• _Problem description_
Take the listing below and print exactly the lines starting at the line containing "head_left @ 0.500" and ending at the line containing "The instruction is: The", both ends included, and no others.

• _The data_
--------------------------------

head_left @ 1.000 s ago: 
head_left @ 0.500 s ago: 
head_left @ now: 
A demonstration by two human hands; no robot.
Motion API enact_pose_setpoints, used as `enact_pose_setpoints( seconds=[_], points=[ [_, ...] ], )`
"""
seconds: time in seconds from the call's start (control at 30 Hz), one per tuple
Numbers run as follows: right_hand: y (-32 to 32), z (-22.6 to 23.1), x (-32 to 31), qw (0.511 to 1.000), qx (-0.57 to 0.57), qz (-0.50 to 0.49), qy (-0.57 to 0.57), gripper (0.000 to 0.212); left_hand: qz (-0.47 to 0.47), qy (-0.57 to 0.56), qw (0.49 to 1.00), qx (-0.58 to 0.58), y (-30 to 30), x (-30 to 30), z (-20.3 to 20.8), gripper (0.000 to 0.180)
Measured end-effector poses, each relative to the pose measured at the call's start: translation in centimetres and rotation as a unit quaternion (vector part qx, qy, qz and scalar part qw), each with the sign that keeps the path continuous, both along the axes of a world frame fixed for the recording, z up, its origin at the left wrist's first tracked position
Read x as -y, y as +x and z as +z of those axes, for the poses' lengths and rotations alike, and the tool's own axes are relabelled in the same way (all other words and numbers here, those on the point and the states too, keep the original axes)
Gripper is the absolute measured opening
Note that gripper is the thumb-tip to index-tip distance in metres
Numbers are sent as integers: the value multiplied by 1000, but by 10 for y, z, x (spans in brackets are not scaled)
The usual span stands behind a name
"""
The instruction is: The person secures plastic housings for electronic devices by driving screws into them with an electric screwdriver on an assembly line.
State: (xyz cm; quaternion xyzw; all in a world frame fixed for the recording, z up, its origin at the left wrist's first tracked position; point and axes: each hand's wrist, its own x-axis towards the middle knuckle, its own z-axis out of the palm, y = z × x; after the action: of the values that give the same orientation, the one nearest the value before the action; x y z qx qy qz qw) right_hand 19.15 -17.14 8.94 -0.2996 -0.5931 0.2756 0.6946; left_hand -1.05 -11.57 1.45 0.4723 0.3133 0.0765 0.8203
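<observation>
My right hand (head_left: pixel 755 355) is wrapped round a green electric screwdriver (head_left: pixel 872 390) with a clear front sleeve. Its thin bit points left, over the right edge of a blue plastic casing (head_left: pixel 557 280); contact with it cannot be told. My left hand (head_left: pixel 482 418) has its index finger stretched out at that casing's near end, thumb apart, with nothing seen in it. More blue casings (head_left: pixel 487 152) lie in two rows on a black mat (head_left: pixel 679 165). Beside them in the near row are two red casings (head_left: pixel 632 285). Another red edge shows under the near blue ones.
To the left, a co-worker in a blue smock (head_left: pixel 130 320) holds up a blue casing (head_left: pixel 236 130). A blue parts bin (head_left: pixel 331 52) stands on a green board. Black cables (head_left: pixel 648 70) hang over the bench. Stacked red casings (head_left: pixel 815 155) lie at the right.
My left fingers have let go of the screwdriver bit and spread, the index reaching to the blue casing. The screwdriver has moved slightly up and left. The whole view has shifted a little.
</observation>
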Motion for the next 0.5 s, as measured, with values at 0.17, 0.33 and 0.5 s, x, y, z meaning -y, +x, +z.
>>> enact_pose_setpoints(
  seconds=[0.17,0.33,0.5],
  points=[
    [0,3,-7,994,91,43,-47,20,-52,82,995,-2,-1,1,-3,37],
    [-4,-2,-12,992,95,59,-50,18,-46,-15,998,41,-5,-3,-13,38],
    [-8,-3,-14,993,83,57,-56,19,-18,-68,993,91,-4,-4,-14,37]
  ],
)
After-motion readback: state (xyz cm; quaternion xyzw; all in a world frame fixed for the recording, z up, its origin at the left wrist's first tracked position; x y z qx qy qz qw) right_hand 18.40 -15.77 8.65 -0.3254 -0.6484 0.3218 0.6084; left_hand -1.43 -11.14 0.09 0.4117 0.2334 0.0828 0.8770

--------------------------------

• _Exercise response_
head_left @ 0.500 s ago: 
head_left @ now: 
A demonstration by two human hands; no robot.
Motion API enact_pose_setpoints, used as `enact_pose_setpoints( seconds=[_], points=[ [_, ...] ], )`
"""
seconds: time in seconds from the call's start (control at 30 Hz), one per tuple
Numbers run as follows: right_hand: y (-32 to 32), z (-22.6 to 23.1), x (-32 to 31), qw (0.511 to 1.000), qx (-0.57 to 0.57), qz (-0.50 to 0.49), qy (-0.57 to 0.57), gripper (0.000 to 0.212); left_hand: qz (-0.47 to 0.47), qy (-0.57 to 0.56), qw (0.49 to 1.00), qx (-0.58 to 0.58), y (-30 to 30), x (-30 to 30), z (-20.3 to 20.8), gripper (0.000 to 0.180)
Measured end-effector poses, each relative to the pose measured at the call's start: translation in centimetres and rotation as a unit quaternion (vector part qx, qy, qz and scalar part qw), each with the sign that keeps the path continuous, both along the axes of a world frame fixed for the recording, z up, its origin at the left wrist's first tracked position
Read x as -y, y as +x and z as +z of those axes, for the poses' lengths and rotations alike, and the tool's own axes are relabelled in the same way (all other words and numbers here, those on the point and the states too, keep the original axes)
Gripper is the absolute measured opening
Note that gripper is the thumb-tip to index-tip distance in metres
Numbers are sent as integers: the value multiplied by 1000, but by 10 for y, z, x (spans in brackets are not scaled)
The usual span stands behind a name
"""
The instruction is: The person secures plastic housings for electronic devices by driving screws into them with an electric screwdriver on an assembly line.

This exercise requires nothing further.